Department of Epidemiology Research, Statens Serum Institut, Copenhagen, Denmark.
Department of Laboratory Medicine and Pathology, University of Minnesota Medical Center, Minneapolis, MN, United States of America.
PLoS One. 2019 Dec 17;14(12):e0226436. doi: 10.1371/journal.pone.0226436. eCollection 2019.

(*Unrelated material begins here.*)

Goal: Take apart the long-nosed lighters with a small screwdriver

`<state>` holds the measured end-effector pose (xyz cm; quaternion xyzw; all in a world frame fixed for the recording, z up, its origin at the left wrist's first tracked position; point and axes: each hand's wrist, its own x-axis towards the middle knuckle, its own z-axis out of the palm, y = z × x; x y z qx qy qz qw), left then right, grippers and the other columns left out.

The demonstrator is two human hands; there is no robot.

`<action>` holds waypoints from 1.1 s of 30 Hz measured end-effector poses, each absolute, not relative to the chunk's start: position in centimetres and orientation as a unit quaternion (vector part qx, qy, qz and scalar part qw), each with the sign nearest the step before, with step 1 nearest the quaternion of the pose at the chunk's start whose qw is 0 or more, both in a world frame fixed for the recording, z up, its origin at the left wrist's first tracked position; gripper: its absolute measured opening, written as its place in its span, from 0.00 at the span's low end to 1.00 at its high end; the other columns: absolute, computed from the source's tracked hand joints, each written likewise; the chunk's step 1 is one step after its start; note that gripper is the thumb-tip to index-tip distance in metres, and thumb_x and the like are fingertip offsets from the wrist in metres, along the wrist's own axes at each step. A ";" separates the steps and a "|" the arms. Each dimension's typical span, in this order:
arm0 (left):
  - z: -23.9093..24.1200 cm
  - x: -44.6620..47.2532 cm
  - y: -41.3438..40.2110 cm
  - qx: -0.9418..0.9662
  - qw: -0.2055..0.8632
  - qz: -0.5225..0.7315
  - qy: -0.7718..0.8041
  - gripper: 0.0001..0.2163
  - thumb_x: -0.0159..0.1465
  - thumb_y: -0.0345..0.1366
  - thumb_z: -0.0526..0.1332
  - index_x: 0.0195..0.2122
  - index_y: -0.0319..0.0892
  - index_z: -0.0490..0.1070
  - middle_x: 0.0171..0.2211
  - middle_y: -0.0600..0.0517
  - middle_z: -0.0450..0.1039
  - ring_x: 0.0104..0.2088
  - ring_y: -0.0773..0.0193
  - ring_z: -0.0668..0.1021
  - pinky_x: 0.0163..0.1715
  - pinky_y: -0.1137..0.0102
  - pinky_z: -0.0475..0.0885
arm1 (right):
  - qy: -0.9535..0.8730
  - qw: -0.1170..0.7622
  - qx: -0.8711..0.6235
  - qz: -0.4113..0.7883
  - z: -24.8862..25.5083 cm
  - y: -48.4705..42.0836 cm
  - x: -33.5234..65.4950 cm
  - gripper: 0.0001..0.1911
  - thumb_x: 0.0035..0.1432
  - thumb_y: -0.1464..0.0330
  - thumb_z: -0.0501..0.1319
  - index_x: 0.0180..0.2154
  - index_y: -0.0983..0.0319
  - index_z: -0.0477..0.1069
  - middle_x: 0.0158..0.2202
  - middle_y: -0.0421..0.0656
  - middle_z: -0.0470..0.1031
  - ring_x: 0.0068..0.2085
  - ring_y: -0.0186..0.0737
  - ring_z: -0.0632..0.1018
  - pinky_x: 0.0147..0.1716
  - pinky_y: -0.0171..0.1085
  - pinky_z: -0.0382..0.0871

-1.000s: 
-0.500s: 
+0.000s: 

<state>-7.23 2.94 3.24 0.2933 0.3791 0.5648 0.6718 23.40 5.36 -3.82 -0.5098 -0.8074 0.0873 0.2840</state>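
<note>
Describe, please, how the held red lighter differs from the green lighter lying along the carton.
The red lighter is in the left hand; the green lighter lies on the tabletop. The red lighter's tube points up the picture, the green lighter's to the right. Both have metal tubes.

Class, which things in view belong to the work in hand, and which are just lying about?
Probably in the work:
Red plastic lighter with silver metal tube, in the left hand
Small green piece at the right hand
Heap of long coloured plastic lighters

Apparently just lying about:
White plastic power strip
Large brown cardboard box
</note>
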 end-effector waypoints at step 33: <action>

Infectious mononucleosis (IM) is a common adverse presentation of primary infection with Epstein-Barr virus (EBV) in adolescence and later, but is rarely recognized in early childhood where primary EBV infection commonly occurs. It is not known what triggers IM, and also not why IM risk upon primary EBV infection (IM attack rate) seemingly varies between children and adolescents. IM symptoms may be severe and persist for a long time. IM also markedly elevates the risk of Hodgkin lymphoma and multiple sclerosis for unknown reasons. The way IM occurrence depends on age and sex is incompletely described and hard to interpret etiologically, because it depends on three quantities that are not readily observable: the prevalence of EBV-naϊve persons, the hazard rate of seroconverting and the attack rate, i.e. the fraction of primary EBV infections that is accompanied by IM. We therefore aimed to provide these quantities indirectly, to obtain epidemiologically interpretable measures of the dynamics of IM occurrence to provide etiological clues.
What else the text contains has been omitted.